### Work item
Search the entries for the word "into" and copy each line that has it.

### Given data
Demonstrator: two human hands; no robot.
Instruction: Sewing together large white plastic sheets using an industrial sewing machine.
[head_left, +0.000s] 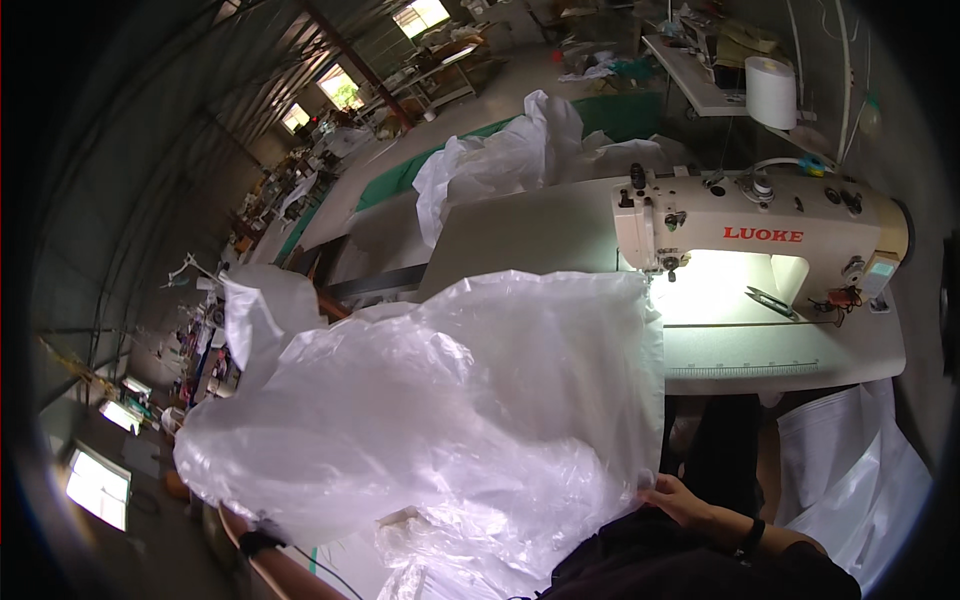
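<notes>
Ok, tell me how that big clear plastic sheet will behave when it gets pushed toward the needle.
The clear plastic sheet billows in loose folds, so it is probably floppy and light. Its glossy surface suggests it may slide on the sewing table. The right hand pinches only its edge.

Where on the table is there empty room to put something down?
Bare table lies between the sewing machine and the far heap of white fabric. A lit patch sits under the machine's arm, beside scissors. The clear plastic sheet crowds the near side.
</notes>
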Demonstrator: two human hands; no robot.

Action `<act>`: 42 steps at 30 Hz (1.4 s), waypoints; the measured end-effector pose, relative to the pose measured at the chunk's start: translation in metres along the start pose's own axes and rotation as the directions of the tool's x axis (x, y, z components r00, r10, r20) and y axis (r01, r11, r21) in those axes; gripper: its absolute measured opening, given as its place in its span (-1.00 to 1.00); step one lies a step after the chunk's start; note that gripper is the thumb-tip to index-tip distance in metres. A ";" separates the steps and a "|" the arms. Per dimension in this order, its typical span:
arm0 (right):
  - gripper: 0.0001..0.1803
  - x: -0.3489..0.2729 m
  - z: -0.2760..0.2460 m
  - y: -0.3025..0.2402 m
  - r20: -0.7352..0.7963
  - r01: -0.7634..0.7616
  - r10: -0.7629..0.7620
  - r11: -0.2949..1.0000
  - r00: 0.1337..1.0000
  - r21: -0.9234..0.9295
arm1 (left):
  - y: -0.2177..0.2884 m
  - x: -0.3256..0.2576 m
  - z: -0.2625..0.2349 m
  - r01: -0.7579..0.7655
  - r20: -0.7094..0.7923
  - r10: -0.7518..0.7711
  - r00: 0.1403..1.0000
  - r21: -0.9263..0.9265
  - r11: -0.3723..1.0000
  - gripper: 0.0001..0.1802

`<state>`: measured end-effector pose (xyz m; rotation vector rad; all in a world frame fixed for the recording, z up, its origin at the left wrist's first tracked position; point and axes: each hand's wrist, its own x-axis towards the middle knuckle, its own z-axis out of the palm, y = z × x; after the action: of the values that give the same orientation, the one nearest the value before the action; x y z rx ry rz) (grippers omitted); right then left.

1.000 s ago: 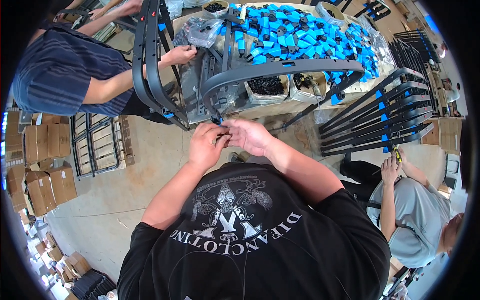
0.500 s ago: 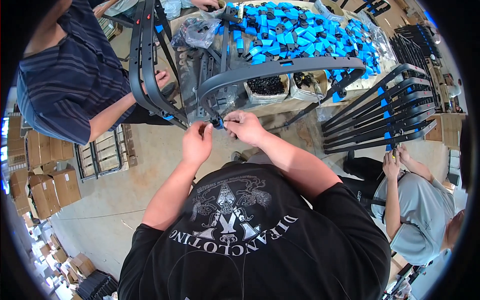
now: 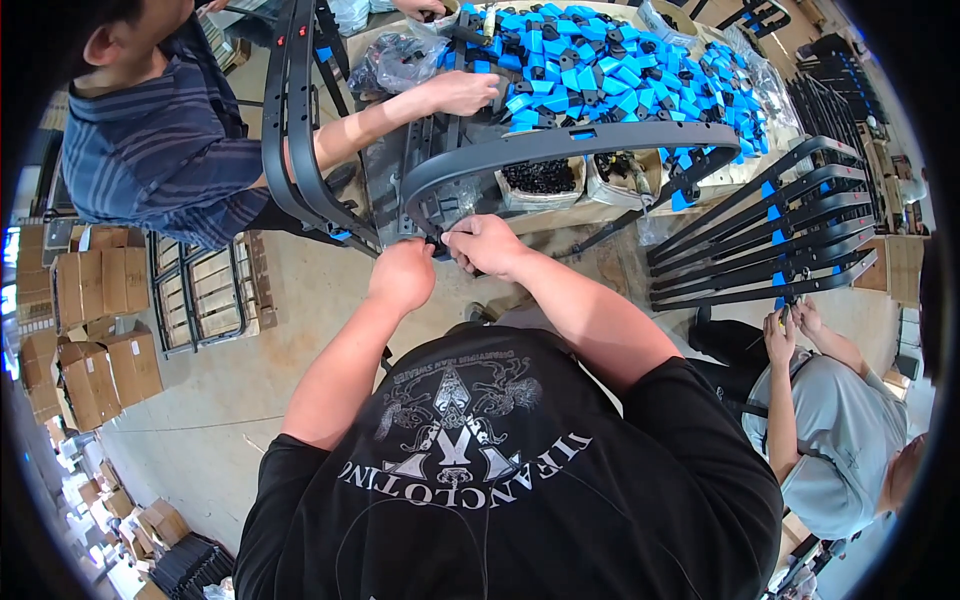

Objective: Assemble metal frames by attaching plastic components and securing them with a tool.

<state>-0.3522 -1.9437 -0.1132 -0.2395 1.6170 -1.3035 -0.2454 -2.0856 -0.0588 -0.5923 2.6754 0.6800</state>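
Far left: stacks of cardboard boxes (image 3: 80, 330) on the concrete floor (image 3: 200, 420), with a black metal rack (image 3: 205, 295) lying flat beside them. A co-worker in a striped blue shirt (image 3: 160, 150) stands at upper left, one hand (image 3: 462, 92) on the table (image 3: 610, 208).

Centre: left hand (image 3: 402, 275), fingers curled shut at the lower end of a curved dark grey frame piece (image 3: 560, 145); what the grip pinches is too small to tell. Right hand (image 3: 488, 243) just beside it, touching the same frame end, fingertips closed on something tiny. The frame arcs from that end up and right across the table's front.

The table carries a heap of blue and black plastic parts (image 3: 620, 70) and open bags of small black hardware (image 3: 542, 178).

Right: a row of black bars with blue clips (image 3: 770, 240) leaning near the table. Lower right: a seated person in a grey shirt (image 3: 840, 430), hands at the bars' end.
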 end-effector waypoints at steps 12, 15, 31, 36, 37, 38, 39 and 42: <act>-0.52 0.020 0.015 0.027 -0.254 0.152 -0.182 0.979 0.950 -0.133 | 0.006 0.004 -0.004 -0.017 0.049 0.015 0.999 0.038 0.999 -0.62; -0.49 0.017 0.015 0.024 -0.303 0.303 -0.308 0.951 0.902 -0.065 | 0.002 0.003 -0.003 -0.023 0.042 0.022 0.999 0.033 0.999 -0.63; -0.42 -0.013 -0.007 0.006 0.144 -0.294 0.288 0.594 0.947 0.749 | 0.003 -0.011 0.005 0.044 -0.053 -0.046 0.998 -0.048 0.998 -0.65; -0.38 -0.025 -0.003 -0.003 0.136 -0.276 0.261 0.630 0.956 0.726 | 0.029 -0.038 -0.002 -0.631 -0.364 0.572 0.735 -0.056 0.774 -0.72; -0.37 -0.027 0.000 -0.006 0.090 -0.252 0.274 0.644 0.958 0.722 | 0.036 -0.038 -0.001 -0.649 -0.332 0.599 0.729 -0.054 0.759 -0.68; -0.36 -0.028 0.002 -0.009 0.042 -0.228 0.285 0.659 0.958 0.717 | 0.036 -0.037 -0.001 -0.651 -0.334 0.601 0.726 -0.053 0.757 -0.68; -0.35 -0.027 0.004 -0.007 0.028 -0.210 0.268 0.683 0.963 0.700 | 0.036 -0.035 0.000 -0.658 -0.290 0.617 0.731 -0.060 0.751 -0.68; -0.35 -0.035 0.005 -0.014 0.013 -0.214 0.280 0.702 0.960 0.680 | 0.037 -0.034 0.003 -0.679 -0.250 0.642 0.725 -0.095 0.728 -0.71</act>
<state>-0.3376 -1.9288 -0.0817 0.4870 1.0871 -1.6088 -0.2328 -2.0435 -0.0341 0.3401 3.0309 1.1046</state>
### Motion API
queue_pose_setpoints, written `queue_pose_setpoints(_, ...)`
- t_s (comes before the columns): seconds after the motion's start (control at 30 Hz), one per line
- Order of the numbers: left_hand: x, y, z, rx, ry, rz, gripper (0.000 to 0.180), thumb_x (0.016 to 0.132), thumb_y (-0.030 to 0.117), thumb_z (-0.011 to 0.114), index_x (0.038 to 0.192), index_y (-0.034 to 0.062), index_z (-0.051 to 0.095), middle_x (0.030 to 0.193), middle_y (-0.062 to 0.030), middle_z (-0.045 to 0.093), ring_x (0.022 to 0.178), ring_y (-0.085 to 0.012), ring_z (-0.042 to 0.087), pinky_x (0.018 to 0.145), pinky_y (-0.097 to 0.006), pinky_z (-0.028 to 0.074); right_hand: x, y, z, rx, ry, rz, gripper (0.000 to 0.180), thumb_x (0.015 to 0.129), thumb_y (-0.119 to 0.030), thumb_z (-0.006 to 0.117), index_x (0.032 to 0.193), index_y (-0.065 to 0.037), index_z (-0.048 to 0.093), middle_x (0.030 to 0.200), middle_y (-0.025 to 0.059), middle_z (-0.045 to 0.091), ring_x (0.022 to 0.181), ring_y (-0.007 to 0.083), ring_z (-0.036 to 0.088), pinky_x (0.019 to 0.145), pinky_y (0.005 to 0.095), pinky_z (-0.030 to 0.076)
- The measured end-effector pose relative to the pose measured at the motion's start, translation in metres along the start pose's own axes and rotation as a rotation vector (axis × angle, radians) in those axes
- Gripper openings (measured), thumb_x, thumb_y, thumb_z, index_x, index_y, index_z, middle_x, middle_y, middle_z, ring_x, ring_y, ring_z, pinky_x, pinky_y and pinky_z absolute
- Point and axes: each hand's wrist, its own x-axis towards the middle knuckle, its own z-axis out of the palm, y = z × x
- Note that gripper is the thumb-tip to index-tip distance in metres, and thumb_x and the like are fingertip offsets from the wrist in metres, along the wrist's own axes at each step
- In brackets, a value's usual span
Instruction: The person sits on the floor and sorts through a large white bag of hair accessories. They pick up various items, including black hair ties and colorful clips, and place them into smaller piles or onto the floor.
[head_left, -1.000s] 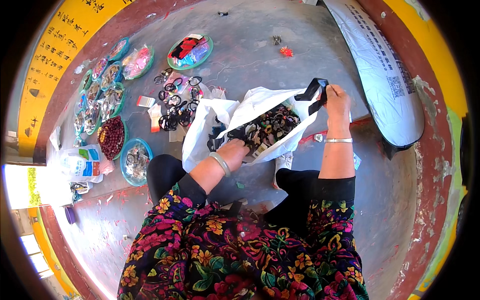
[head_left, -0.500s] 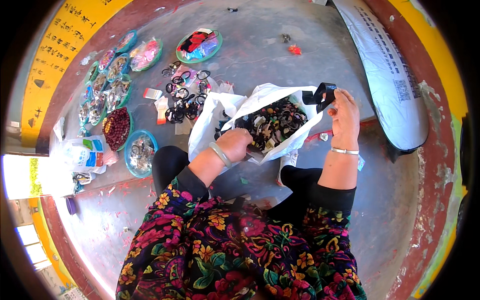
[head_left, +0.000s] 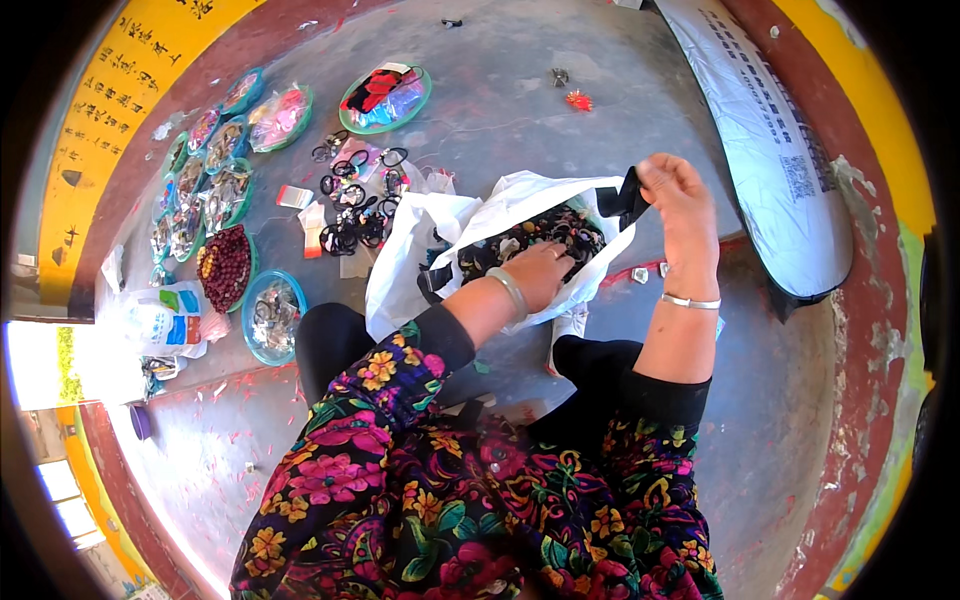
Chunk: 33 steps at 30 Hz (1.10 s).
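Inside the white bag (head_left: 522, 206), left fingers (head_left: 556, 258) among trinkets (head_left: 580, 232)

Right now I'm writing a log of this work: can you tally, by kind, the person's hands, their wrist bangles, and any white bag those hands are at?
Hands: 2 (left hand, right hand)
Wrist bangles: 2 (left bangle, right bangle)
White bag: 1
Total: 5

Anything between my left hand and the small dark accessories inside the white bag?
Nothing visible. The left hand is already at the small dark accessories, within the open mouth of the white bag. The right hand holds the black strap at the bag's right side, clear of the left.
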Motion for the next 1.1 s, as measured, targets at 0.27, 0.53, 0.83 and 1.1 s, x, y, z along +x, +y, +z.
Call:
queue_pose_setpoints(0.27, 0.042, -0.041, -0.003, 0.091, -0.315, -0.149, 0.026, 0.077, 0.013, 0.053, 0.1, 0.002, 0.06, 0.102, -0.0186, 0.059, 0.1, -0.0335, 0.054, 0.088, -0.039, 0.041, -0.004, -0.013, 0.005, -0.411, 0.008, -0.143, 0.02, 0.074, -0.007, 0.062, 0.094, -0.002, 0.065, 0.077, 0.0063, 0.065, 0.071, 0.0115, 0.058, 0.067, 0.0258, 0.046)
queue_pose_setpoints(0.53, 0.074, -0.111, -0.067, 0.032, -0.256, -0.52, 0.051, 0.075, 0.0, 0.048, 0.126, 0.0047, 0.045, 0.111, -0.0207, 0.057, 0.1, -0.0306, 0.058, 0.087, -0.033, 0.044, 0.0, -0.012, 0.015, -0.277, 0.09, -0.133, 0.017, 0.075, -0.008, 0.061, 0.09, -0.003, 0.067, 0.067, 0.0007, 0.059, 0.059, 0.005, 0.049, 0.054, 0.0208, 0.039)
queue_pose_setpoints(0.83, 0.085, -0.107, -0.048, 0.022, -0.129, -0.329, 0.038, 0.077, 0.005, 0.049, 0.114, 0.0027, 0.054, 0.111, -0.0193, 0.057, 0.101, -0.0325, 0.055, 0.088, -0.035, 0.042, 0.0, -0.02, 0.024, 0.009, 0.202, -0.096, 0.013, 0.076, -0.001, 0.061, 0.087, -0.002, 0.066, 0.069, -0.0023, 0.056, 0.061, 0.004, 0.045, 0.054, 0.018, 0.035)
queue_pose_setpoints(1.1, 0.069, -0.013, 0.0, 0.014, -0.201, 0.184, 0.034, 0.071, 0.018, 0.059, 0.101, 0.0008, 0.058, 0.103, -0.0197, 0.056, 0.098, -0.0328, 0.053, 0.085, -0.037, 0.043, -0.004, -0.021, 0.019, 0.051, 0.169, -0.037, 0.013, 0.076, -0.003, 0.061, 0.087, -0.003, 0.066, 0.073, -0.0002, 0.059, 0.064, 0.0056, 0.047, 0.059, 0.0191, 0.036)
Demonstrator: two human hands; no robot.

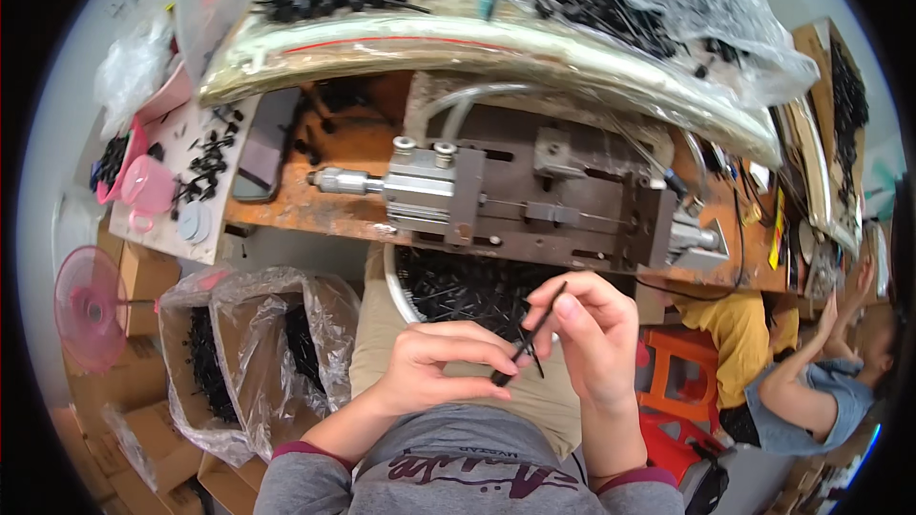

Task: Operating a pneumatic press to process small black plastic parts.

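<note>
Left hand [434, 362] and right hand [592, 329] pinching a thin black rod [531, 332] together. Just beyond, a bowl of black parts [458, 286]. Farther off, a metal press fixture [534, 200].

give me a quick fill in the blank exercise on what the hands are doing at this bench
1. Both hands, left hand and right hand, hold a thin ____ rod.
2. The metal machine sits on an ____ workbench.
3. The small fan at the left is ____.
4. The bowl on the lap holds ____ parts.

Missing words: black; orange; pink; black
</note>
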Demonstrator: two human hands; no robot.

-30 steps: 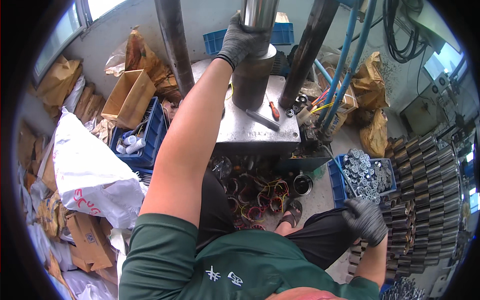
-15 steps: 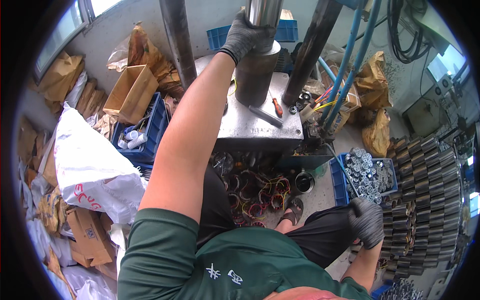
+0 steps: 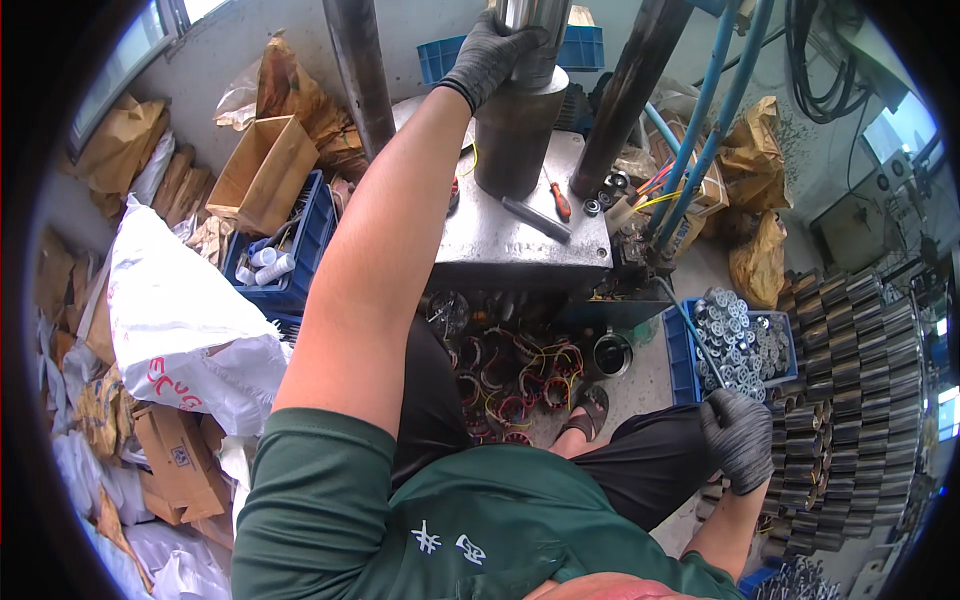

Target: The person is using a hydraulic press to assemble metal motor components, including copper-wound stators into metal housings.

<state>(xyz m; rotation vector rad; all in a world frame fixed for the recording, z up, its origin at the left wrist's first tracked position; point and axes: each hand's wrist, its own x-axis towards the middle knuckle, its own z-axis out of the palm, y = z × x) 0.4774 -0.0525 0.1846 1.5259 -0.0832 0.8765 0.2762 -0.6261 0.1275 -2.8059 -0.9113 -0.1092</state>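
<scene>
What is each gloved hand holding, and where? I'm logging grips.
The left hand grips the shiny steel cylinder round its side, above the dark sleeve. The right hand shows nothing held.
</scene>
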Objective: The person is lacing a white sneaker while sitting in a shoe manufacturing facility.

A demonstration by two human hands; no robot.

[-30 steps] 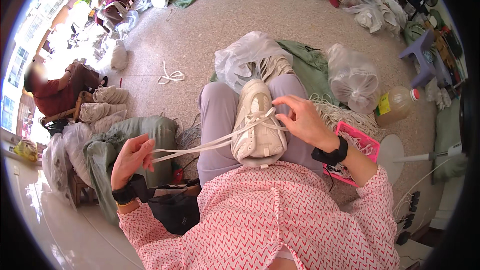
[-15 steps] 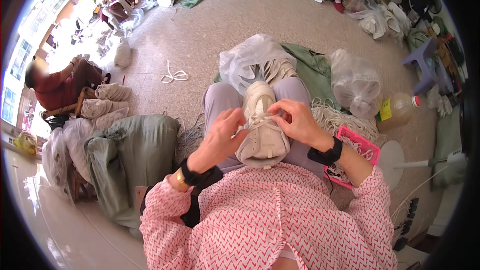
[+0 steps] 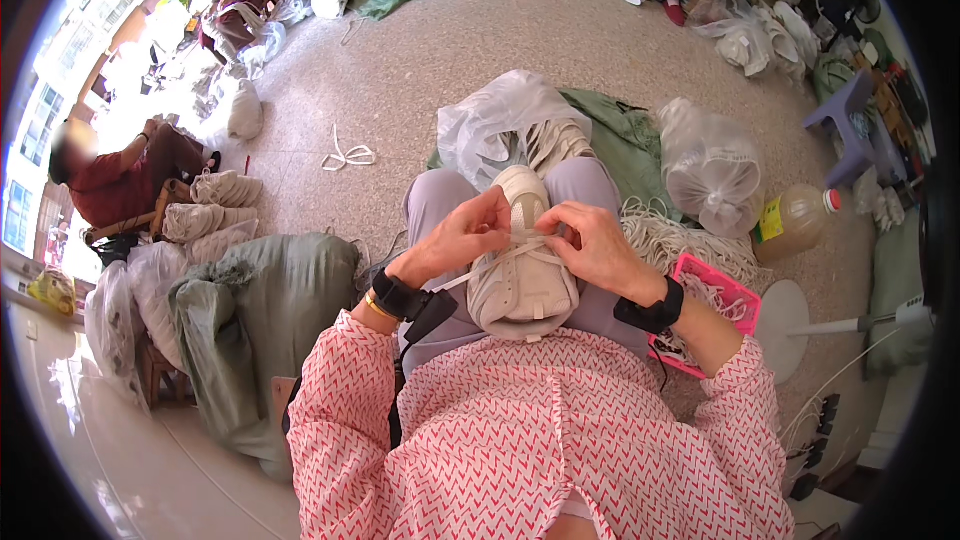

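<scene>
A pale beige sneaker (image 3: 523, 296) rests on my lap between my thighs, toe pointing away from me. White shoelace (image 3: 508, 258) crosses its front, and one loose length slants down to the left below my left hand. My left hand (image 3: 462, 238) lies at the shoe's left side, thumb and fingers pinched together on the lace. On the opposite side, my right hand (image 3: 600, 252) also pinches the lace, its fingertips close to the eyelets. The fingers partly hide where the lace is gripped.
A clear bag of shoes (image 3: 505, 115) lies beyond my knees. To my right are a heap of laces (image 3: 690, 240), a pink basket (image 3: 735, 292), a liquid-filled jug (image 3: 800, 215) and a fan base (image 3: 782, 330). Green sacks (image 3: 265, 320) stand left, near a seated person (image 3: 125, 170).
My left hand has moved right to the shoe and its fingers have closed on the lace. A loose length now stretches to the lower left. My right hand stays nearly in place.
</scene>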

### Result of the exercise
Instruction: The person sits on the floor and sorts through a large white bag of hair accessories. They pick up various items, including black hair ties and colorful clips, and place them into smaller piles or onto the floor.
Target: The person is using a hydraulic press to assemble metal motor components, including copper-wound stators into metal housings.

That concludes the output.